Wynton Marsalis on classical, jazz and musical ‘sectarianism’ (2024)

It can be a burden, wearing the mantle of the great Jazz Tradition. It’s a mantle Wynton Marsalis has taken on willingly for the past four decades, tirelessly promoting jazz as something worthy to stand beside any other form of music. He’s achieved this through his own recordings as a trumpeter and band-leader, through leading the Lincoln Centre Jazz Orchestra since 1996 and running a huge jazz education programme in thousands of schools across the US, and in recent years through his own large-scale compositions such as Blood on the Fields and the recent violin and trumpet concertos.

But it may be the simple weariness of being on tour with the JLCO that makes him less than his usual enthused energised self when I speak to him via Zoom in his surprisingly modest hotel room somewhere in France.When I ask him what he and the band are playing he finds it hard to sum up, because the real answer is “everything”.

“We try to show that all jazz music is contemporary, no matter what period it comes from. So we’ll play some original pieces of mine and other band members like the horn (saxophone) player Sherman Irby, trombonist Chris Crenshaw, but we have also music by Dave Brubeck, by Dizzy (Gillespie) by Duke (Ellington) also a piece by Wayne Shorter who passed away this year. So we honour our forebears, but because our music is also improvised we’re fulfilling their wishes in another way, because improvisation was at the heart of what they did, and what we do.”

It’s not just jazz Marsalis has excelled in. He seized the attention of the classical world back in the 1980s with spellbindingly virtuoso recordings of Haydn’s trumpet concerto and Bach’s 2nd Brandenburg Concerto. When I ask him why he turned his back on that he shrugs and says, “Yeah I would like to have done more of that, but you need to put all your time into that, if you want to keep your integrity. And I decided I wanted to be a jazz musician, which is a lifetime’s work. But it’s still part of me as a musician, because it’s part of what formed me. You know in New Orleans where I grew up there were so many different kinds of music.

“I remember in high school we had a great theory teacher who taught us variation form by comparing Bach’s Goldberg Variations with the recording Miles Davis made in 1964 of My Funny Valentine. I was playing in school orchestras from the age of 13, but I was also playing in New Orleans marching bands and other jazz bands.”

New Orleans was the mythical birthplace of jazz, and in Marsalis’s youth was full of top-level jazz musicians, so it’s not surprising jazz eventually claimed him. “I learned so much from my father, who was a great jazz educator, but there were so many others—Sweets Edison, Clark Terry, Sonny Stitt, later the free jazz musician Ornette Coleman. I would hang out in their homes, talk to them.

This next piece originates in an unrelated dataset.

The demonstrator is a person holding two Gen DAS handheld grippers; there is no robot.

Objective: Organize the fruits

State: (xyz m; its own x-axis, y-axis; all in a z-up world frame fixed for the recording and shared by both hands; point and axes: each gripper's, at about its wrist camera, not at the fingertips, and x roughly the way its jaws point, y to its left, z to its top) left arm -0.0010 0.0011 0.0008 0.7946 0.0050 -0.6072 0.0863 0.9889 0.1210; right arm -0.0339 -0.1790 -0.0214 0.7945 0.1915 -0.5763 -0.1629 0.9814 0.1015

If I had a problem I would call Dizzy Gillespie and he would help me through it.”

Talking about his extended jazz family has roused Marsalis, and when I ask about whether jazz’s affinities with other music the words come tumbling out. “I think jazz is a kind of music that unifies, it brings the world together, because it encompasses New and Old World traditions. It puts together West and the East, and also an African element to do with finding a balance, a polarity, between light and dark.And there’s a use of musical space in jazz which is like Eastern music, that’s something Bill Evans pointed out in his liner notes for Miles Davis’s Kind of Blue.And through the use of certain modes there’s even a link to Irish traditions.

“Jazz has a strong ritual element, but it also has a particular strain of innovation and creativity. Unlike classical music this is not focused on the single great person. Of course jazz has its great individuals, but so much of the creativity comes out in a collective way, from musical interactions.”

When I ask him whether he agrees with the view that classical music and jazz are fundamentally antagonistic, I see a flash of the pugnaciously contentious Marsalis who’s spoken out against the violence and misogyny of some hip-hop. “To me that’s a kind of sectarianism. I don’t want to say racism because it’s deeper than that. Trying to say this kind of music is superior or antagonistic to that is an attempt to show your tribe is better. Also it’s like saying human achievements belong only to one group. Think about the pyramids. People say the Egyptians built them, but to me it’s humans who made this incredible achievement, their nationality or group is a secondary thing. With really great thinkers their achievement can reach across to time and culture to us now.”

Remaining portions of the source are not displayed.